Jane's Addiction's sound has now been imitated by so many bands that its basic characteristics--hard drums, rap-like rhythms, high pitched vocals and so on--sounds stale and dated. But that's OK, because they are really a live band, musically magnificent, and yet full of virtues you don't expect to see and hear on stage. In addition to being a visually stunning, even frightening, band, they are adroit, dynamic, feminist, kind ... and yet so bloody powerful that openers Live (one of the more pretentious bands on the planet) actually decided to go acoustic rather than compete--a decision they took after the first night of the tour, in Worcester, Mass.
According to reports, Jane's Addiction is still a sonic tornado, and their stage show includes naked dancing girls, some kind of S&M carousel, and a parachute trick that's worth the price of admission.
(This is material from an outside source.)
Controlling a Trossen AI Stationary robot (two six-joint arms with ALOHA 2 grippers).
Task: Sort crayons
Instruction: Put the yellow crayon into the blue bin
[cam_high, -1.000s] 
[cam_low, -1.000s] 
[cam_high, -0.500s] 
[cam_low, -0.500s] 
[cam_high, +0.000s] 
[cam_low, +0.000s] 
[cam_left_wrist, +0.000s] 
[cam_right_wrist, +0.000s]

Of course reunions can often be depressing, however good the band, and Jane's Addiction, who always spoke so eloquently about the sybaritic excesses of the '90s, could easily seem like a nostalgia act at this point in time, when hedonism is the last thing on everyone's mind and emotions in America are so very different from before. But one of the things I've always admired most about Jane's Addiction is their positivity. They wrote about the decline of Western Civilization as if it were a good thing, not because it was, but because (obviously) there is something better round the bend. That's what's lost, I think, in the translated version of its sound--in all the rages against the machines out there, in all the Incubi and Stainds and Systems of a Down, which take life so seriously and have no sense of humor. Jane's Addiction's humanity might be the ultimate answer to this season's sadness, it may be why their show is so good, and their music, despite its narrow frame of reference, so timeless.